WHAT NEEDS TO BE DONE: State how many lines in the following entries contain the word "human". No other output.

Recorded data
——————————
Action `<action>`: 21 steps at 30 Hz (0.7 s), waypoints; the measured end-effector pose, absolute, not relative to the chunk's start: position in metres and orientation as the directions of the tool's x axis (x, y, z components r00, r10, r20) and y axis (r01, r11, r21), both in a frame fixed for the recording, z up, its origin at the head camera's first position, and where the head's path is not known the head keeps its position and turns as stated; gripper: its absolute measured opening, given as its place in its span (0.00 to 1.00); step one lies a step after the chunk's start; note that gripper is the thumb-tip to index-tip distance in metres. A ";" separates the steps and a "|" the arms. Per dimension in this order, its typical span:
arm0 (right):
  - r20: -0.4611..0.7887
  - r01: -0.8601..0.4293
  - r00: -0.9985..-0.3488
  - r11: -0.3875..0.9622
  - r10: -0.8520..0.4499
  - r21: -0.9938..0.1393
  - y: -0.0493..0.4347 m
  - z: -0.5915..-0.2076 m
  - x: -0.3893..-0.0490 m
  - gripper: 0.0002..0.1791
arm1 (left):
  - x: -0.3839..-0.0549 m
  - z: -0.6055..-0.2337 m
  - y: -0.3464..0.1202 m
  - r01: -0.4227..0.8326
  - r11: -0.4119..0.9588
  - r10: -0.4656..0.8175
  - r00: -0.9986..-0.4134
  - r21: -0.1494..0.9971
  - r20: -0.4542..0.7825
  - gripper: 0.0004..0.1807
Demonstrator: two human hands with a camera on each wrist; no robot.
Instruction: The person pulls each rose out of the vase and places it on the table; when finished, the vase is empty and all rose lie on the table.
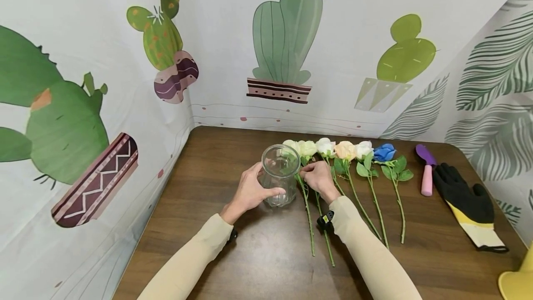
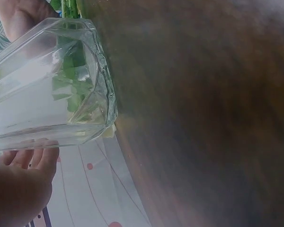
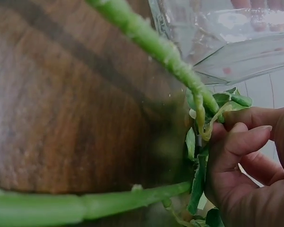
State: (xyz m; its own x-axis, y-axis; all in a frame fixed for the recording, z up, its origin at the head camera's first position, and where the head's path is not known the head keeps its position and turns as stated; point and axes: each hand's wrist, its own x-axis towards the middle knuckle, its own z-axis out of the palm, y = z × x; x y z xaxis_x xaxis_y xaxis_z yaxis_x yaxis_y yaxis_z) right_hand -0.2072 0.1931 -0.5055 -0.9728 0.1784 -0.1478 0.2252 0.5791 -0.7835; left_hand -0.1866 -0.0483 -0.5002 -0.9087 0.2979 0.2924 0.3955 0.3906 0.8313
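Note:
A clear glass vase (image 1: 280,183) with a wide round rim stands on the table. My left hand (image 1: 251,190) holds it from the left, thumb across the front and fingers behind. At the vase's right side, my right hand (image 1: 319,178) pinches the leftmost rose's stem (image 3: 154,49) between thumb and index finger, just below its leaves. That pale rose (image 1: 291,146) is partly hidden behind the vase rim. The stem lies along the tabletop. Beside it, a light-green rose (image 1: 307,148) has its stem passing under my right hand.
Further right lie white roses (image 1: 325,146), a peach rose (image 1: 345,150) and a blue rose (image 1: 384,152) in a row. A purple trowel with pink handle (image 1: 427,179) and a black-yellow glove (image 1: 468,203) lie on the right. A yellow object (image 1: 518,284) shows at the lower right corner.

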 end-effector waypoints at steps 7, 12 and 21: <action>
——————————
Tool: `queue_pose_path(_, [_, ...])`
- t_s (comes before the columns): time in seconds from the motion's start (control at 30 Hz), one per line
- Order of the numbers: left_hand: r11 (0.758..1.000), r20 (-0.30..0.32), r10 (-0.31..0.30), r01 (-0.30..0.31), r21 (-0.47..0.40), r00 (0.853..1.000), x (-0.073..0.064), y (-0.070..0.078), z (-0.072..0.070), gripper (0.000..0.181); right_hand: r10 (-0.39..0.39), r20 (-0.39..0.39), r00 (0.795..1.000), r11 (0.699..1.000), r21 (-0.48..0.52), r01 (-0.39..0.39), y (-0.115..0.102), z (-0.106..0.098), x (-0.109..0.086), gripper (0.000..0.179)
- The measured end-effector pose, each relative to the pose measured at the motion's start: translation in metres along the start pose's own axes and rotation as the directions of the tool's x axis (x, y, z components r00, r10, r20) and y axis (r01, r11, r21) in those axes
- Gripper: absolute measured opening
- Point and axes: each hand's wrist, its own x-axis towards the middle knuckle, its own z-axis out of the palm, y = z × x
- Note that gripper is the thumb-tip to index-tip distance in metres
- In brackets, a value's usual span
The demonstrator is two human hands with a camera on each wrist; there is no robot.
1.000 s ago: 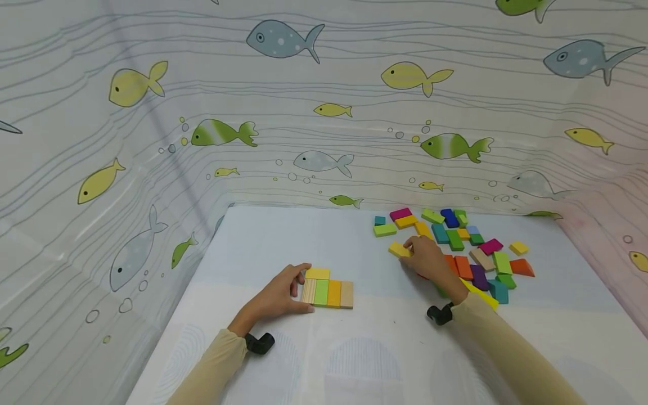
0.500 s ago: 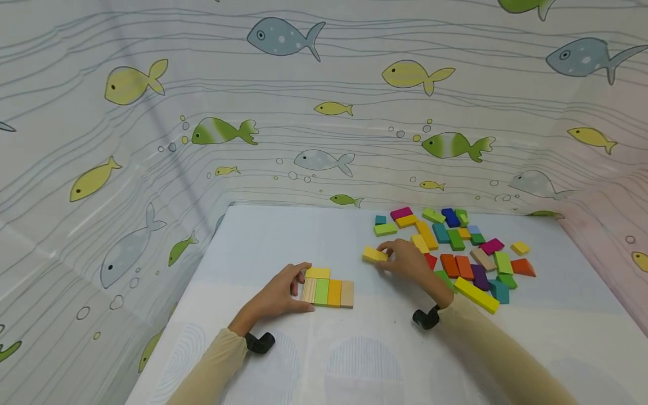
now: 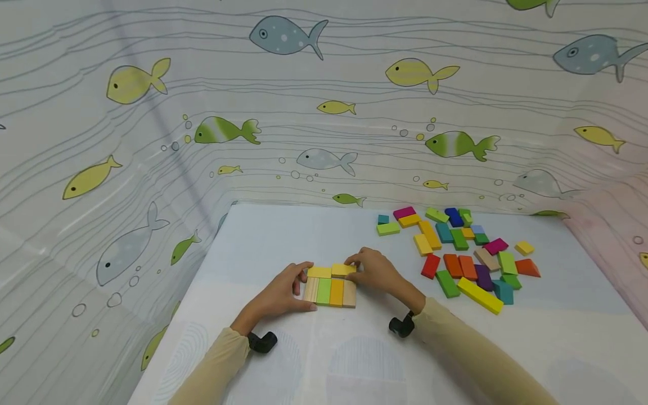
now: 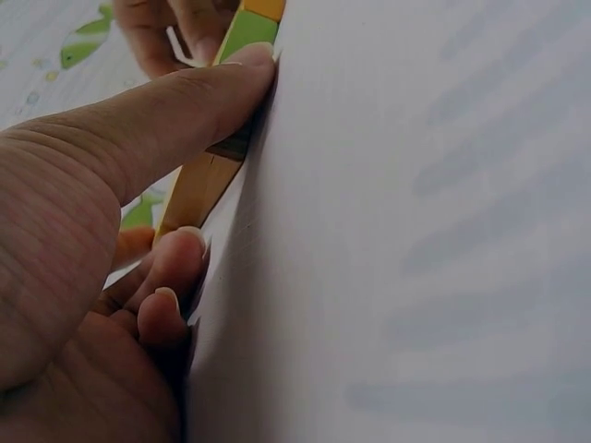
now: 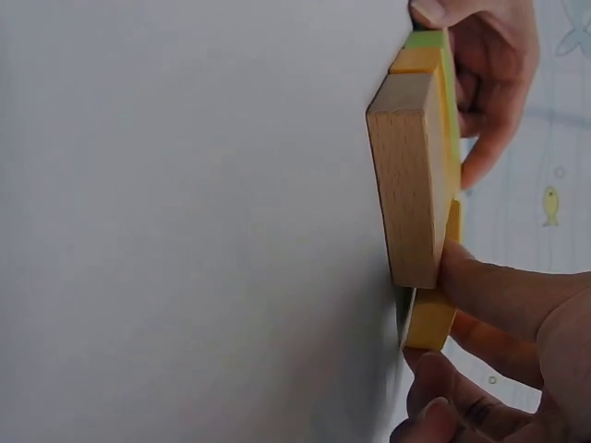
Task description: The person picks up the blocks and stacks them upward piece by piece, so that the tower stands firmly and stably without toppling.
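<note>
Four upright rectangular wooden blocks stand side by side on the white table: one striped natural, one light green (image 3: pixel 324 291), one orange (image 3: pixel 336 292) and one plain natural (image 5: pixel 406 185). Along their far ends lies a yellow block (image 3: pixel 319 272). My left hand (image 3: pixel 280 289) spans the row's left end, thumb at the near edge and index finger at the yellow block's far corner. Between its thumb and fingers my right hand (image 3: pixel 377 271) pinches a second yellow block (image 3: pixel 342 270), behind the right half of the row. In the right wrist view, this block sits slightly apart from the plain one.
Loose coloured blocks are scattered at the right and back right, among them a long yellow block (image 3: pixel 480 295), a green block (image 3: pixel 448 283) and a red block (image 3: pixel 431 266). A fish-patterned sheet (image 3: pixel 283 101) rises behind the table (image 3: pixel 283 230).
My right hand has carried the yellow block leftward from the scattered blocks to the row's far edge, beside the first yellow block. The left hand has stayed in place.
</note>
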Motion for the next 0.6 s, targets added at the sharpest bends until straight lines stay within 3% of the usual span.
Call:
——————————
ANSWER TO THIS PROBLEM: 2